When you reach a picture, skip it, and retype every line below exactly.
*** Opening of AVAILABLE DATA ***
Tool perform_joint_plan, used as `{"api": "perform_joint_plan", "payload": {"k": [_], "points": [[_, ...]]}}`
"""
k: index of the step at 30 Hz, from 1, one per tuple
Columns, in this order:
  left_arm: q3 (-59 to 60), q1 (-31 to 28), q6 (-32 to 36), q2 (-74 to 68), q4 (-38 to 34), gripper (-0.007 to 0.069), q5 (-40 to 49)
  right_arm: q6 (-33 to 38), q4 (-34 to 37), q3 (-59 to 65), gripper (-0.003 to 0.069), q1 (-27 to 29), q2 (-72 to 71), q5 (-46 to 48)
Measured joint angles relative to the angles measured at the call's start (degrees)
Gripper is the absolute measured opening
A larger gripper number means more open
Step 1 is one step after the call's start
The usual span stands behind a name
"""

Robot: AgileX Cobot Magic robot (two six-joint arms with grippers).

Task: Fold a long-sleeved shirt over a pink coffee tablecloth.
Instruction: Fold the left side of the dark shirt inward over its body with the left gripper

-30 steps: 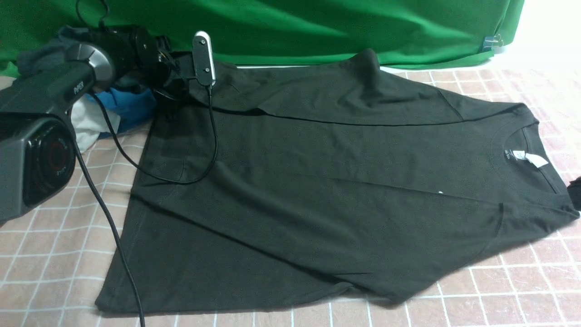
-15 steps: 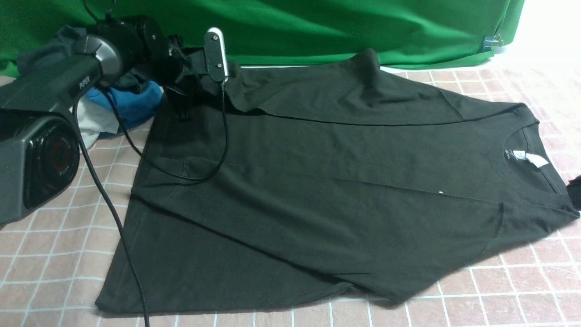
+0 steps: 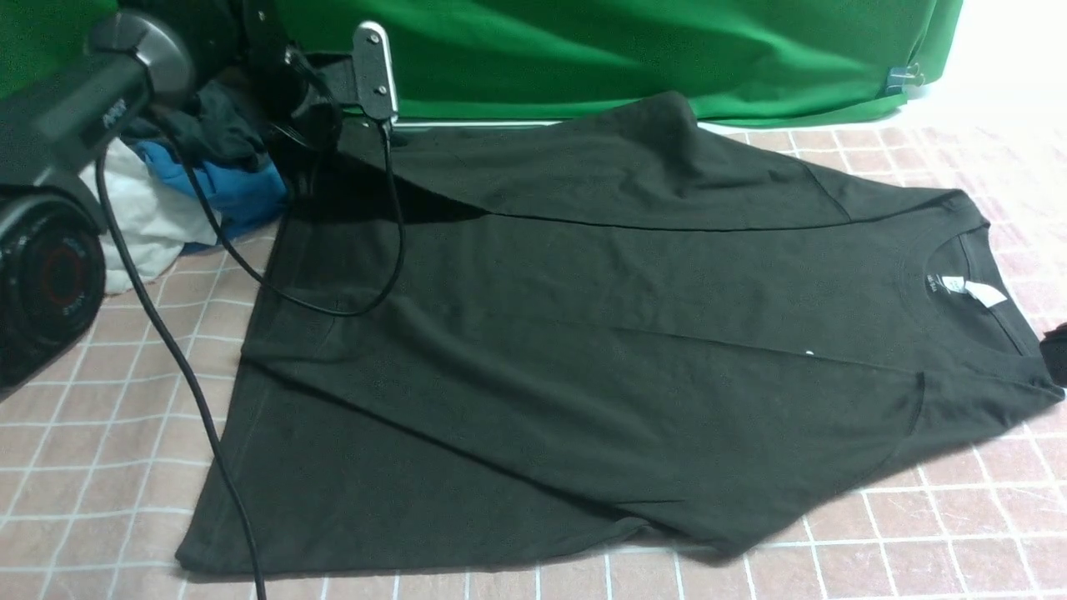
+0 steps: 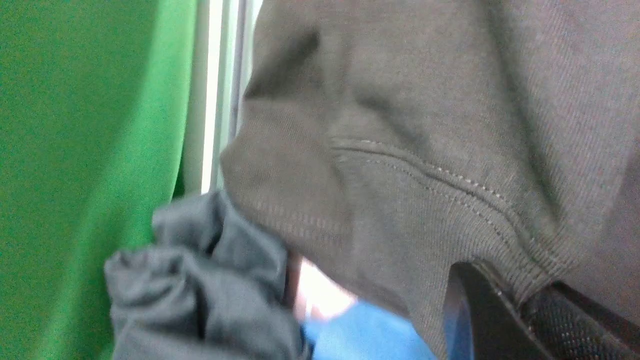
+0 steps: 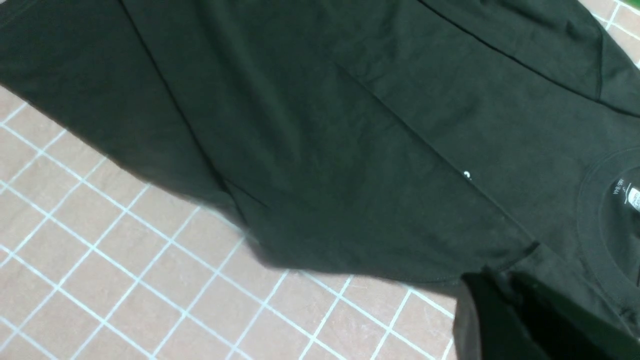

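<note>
The long-sleeved shirt [image 3: 583, 333] lies spread flat on the pink coffee tablecloth [image 3: 917, 550], black, with its collar and white neck label [image 3: 984, 293] at the right. At the far left, my left gripper [image 3: 329, 117] is shut on a stitched edge of the shirt [image 4: 425, 200] and holds it above the cloth; the fabric drapes over its fingers [image 4: 495, 315]. My right gripper [image 3: 1057, 350] shows only as a dark sliver at the right edge. In the right wrist view it [image 5: 502, 285] is shut on the shirt's shoulder edge [image 5: 550, 260].
A heap of black, blue and white garments [image 3: 208, 175] sits at the far left beside the left arm. The green backdrop cloth [image 3: 583, 50] hangs along the back. A black cable [image 3: 333, 308] loops down onto the shirt's left part.
My left gripper has risen and drawn back to the left with the shirt's edge in it, lifting that fabric off the body and deepening the shadow beneath. The right side has not moved.
</note>
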State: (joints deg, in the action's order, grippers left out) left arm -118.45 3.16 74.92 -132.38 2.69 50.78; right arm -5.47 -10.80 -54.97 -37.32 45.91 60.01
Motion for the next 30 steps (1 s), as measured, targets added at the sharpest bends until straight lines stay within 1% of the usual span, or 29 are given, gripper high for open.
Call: {"api": "perform_joint_plan", "payload": {"k": [2,5,10,12,15,17,19,22,23,25,27,28,29,30], "points": [[2.5,0.0,-1.6,2.1,2.1,0.0040,0.3,0.0,0.0,0.0,0.0041,0.0,0.0,0.0],[6.0,0.0,-1.7,4.0,3.0,0.0040,0.6,0.0,0.1,0.0,0.0041,0.0,0.0,0.1],[11.9,0.0,-1.8,7.1,3.1,0.0040,0.5,0.0,0.1,0.0,0.0041,0.0,0.0,0.1],[16.0,0.0,-1.8,8.9,3.1,0.0040,-0.8,0.1,0.1,0.0,0.0041,0.0,0.0,0.1],[19.0,0.0,-1.8,10.0,3.1,0.0043,-2.4,0.4,0.2,0.0,0.0041,0.0,0.0,0.1],[20.3,0.0,-2.1,10.1,2.9,0.0051,-2.9,0.8,0.2,0.0,0.0041,0.0,0.0,0.1],[21.9,0.0,-2.2,10.1,2.3,0.0079,-3.3,1.3,0.2,0.0,0.0041,0.0,0.0,0.1],[23.0,0.0,-3.8,10.1,2.3,0.0171,-2.9,1.4,0.2,0.0,0.0041,0.0,0.0,0.1],[23.1,0.0,-5.6,10.1,2.3,0.0218,-2.9,1.4,0.2,0.0,0.0041,0.0,0.0,0.1],[23.3,-0.1,-10.4,10.6,2.3,0.0319,-2.8,1.4,0.2,0.0,0.0041,0.0,0.0,0.1],[23.4,-0.1,-18.0,12.2,1.4,0.0462,-2.1,1.4,0.2,0.0,0.0046,0.0,0.0,0.3],[23.4,-0.1,-20.0,13.4,0.6,0.0512,-2.0,1.4,0.2,0.0,0.0049,0.0,0.0,0.5],[23.4,-0.1,-21.4,14.9,-0.7,0.0550,-2.0,1.4,0.2,0.0,0.0052,0.0,0.0,0.6],[23.4,-0.1,-21.4,14.9,-1.0,0.0550,-1.9,1.4,0.2,0.0,0.0053,0.0,0.0,0.6]]}}
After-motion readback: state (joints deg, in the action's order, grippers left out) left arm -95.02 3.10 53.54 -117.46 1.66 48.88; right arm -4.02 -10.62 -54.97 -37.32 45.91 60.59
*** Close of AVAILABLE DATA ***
RESULT OF THIS TASK:
Tool perform_joint_plan, used as `{"api": "perform_joint_plan", "payload": {"k": [_], "points": [[_, ...]]}}`
"""
k: index of the step at 30 Hz, from 1, one per tuple
Columns, in this order:
  left_arm: q3 (-59 to 60), q1 (-31 to 28), q6 (-32 to 36), q2 (-74 to 68), q4 (-38 to 34), gripper (-0.007 to 0.069), q5 (-40 to 49)
  right_arm: q6 (-33 to 38), q4 (-34 to 37), q3 (-59 to 65), gripper (-0.003 to 0.069), q1 (-27 to 29), q2 (-72 to 71), q5 (-46 to 48)
Measured joint angles relative to the angles measured at the call's start (degrees)
Gripper is the absolute measured opening
A larger gripper number means more open
Step 1 is one step after the call's start
The usual span stands behind a name
"""

Robot: AgileX Cobot Magic robot (two six-joint arms with grippers).

Task: Fold a long-sleeved shirt over a pink coffee tablecloth.
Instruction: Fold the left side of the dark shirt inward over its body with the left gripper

-30 steps: 
-15 steps: 
+0 steps: 
+0 steps: 
+0 steps: 

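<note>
The long-sleeved shirt [image 3: 583, 333] lies spread flat on the pink coffee tablecloth [image 3: 917, 550], black, with its collar and white neck label [image 3: 984, 293] at the right. At the far left, my left gripper [image 3: 329, 117] is shut on a stitched edge of the shirt [image 4: 425, 200] and holds it above the cloth; the fabric drapes over its fingers [image 4: 495, 315]. My right gripper [image 3: 1057, 350] shows only as a dark sliver at the right edge. In the right wrist view it [image 5: 502, 285] is shut on the shirt's shoulder edge [image 5: 550, 260].
A heap of black, blue and white garments [image 3: 208, 175] sits at the far left beside the left arm. The green backdrop cloth [image 3: 583, 50] hangs along the back. A black cable [image 3: 333, 308] loops down onto the shirt's left part.
My left gripper has risen and drawn back to the left with the shirt's edge in it, lifting that fabric off the body and deepening the shadow beneath. The right side has not moved.
</note>
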State: (joints deg, in the action's order, grippers left out) left arm -118.45 3.16 74.92 -132.38 2.69 50.78; right arm -5.47 -10.80 -54.97 -37.32 45.91 60.01
Motion for the next 30 steps (1 s), as measured, targets added at the sharpest bends until straight lines stay within 1% of the usual span, or 29 are given, gripper high for open.
Call: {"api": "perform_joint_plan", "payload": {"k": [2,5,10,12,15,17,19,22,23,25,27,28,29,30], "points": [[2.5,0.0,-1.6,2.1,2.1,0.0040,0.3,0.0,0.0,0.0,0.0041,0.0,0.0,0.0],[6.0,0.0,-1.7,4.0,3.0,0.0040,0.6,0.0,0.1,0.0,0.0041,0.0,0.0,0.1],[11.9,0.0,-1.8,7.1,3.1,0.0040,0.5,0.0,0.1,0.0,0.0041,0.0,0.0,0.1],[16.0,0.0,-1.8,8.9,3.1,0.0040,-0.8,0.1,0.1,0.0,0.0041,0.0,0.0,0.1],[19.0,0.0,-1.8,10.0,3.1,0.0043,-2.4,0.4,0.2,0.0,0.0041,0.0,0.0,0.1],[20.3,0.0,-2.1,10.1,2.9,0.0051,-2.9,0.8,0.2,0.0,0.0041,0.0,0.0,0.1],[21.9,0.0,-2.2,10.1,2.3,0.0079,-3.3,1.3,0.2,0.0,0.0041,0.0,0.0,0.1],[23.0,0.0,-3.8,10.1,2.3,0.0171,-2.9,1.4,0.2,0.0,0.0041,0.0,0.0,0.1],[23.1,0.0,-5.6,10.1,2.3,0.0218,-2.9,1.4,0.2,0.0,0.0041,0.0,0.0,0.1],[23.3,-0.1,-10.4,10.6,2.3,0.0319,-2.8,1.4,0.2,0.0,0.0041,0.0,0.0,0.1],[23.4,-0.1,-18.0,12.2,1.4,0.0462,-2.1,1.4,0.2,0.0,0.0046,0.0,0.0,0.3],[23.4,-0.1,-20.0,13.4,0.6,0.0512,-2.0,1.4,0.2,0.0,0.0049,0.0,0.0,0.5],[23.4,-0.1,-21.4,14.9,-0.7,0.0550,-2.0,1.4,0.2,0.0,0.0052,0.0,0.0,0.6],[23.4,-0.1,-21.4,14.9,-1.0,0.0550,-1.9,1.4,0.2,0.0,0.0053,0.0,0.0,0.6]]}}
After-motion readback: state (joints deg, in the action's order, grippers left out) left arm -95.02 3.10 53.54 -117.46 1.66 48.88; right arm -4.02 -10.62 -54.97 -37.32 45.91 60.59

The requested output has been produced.